**What is needed:** Each line below that holds the word "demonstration" counts once. Say how many such lines there are, and no more.

**Data listing:**
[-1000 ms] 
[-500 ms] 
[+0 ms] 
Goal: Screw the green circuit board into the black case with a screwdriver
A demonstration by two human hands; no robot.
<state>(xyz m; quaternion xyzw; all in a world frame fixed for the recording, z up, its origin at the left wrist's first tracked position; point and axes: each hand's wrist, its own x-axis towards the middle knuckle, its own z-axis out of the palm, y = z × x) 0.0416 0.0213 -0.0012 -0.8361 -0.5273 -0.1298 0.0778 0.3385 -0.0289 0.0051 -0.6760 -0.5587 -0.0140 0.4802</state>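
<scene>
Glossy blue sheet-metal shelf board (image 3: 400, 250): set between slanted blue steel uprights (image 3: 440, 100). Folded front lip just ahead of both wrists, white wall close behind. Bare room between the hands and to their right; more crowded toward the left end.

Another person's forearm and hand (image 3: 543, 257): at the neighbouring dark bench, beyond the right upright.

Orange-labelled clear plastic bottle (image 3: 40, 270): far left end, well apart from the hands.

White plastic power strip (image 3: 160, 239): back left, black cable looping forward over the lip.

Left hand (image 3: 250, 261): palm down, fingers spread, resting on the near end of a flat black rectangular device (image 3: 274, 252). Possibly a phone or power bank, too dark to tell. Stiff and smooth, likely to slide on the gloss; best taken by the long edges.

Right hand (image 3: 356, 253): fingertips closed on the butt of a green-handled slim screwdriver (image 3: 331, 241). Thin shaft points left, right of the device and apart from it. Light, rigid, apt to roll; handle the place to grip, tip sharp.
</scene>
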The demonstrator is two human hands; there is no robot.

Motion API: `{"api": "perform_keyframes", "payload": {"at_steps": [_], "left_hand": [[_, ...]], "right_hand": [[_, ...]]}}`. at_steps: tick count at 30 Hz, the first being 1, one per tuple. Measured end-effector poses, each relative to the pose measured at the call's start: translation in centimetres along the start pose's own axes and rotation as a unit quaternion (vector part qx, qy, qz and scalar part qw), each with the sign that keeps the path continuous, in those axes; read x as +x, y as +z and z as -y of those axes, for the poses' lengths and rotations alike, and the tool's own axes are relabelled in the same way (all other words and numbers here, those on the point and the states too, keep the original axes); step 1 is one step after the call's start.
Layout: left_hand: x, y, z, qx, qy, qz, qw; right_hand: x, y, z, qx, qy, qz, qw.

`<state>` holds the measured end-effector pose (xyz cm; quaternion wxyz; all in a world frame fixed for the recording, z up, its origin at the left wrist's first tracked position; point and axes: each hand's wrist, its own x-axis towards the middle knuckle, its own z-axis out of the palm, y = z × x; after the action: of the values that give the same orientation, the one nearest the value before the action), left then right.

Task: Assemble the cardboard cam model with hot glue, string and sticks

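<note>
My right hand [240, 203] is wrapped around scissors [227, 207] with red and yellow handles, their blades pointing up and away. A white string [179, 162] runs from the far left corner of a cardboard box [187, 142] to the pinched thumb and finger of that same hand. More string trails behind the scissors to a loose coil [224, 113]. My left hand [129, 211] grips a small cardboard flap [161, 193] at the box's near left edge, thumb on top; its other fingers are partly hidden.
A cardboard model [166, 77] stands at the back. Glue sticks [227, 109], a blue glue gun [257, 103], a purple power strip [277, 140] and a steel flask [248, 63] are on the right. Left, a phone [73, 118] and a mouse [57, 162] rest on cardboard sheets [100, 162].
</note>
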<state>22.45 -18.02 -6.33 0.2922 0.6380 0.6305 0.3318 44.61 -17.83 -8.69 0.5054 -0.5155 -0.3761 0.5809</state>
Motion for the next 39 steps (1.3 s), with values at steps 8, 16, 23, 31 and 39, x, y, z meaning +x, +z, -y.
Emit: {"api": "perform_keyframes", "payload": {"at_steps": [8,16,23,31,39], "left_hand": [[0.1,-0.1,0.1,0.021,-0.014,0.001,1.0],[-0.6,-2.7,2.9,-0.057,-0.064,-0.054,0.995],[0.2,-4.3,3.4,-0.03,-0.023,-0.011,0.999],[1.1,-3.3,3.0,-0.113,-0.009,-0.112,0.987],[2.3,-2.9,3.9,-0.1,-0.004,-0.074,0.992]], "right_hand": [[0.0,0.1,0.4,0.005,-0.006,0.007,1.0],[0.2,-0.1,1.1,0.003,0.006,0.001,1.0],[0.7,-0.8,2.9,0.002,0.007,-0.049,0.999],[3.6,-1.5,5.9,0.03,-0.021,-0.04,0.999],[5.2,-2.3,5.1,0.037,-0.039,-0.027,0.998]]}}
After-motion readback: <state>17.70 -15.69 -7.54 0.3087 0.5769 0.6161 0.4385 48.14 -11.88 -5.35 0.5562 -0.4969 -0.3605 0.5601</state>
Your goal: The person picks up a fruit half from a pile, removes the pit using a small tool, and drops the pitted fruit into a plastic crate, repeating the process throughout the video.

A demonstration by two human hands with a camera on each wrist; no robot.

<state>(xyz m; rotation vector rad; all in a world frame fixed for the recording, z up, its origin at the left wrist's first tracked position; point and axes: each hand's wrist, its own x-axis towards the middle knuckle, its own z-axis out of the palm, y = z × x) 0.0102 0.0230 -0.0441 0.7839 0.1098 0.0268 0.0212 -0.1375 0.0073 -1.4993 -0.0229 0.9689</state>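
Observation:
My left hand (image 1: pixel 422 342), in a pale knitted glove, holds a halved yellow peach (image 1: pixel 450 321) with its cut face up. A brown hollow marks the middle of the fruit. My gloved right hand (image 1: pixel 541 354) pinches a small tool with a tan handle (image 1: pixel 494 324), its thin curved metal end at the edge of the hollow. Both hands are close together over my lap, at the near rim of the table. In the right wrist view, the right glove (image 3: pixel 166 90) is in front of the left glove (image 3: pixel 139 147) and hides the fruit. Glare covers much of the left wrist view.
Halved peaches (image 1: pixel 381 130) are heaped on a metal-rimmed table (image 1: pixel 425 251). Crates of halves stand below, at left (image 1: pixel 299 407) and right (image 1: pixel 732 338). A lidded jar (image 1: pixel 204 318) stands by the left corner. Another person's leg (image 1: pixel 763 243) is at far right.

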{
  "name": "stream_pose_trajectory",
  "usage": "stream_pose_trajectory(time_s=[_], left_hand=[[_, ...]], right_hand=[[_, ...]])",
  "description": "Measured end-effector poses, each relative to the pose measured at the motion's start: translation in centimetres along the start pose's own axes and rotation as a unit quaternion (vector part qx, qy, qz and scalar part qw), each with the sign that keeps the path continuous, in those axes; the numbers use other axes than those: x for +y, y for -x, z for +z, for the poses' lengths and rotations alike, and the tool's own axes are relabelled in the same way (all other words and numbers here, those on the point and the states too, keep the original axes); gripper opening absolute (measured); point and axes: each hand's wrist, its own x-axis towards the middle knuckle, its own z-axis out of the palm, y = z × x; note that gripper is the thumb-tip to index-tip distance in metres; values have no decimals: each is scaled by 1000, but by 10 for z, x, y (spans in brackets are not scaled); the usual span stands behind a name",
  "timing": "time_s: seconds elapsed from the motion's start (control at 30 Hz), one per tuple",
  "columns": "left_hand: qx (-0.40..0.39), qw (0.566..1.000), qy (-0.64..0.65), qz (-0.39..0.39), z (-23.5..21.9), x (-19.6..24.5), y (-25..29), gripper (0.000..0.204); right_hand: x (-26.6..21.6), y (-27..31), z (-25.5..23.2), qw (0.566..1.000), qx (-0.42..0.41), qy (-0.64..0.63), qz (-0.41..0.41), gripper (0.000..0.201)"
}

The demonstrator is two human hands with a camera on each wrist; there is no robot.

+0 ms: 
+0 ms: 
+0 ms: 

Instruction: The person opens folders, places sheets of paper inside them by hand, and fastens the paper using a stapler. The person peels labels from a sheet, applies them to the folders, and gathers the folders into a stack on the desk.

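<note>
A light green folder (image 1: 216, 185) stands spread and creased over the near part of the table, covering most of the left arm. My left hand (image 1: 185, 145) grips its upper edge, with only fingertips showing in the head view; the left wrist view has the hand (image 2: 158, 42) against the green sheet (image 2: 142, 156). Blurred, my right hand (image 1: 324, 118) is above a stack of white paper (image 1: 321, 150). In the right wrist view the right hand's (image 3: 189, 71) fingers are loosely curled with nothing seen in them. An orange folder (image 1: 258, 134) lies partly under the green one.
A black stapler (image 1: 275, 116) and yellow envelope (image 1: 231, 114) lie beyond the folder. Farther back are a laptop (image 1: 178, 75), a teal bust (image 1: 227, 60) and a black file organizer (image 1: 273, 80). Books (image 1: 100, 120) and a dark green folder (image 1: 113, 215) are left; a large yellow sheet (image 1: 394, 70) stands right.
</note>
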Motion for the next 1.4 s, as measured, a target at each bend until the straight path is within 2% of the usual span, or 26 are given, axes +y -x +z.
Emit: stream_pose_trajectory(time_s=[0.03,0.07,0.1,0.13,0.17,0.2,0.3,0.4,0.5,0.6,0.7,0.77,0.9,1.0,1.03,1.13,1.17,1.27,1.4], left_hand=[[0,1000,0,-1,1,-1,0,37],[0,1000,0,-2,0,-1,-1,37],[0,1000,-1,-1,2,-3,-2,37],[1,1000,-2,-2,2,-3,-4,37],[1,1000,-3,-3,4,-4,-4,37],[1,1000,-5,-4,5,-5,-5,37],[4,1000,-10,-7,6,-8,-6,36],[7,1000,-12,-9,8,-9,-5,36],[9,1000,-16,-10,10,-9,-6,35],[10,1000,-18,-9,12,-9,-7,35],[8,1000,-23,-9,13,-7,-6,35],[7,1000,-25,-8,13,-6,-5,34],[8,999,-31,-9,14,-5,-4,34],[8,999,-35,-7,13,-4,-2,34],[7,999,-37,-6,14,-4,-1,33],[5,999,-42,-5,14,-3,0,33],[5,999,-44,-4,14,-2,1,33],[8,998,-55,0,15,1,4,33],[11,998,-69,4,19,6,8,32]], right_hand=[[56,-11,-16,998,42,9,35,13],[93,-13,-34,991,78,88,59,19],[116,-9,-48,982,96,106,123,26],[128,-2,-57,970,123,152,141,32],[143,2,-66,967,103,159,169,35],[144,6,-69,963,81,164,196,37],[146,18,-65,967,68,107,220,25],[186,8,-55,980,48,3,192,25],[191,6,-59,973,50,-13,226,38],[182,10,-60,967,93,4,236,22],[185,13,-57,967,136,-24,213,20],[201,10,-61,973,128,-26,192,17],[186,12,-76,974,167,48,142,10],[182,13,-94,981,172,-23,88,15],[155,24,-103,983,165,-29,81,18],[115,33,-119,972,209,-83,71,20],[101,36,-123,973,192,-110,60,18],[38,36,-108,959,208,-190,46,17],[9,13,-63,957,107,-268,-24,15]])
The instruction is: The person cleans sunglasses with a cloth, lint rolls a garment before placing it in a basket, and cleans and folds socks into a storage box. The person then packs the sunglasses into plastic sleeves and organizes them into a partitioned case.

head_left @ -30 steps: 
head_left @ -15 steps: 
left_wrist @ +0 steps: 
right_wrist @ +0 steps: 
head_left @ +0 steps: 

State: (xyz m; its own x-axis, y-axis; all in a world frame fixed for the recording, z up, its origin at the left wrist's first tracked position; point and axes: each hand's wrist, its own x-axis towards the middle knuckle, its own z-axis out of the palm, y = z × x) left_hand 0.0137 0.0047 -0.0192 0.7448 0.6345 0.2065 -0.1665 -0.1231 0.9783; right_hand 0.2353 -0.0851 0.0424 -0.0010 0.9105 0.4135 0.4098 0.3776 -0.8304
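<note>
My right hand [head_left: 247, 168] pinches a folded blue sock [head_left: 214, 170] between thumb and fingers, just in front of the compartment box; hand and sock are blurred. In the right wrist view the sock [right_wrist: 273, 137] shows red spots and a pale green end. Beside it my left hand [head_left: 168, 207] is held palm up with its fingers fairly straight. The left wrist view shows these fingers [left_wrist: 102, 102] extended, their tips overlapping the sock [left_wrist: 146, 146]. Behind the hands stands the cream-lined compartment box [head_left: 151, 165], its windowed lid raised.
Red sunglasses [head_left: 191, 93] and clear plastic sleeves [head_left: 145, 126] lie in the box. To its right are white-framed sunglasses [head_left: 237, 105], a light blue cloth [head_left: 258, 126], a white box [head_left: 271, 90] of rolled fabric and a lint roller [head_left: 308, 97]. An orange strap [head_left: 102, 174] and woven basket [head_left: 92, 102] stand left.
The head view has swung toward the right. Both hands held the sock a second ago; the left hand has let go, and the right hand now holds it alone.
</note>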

**Response:** 2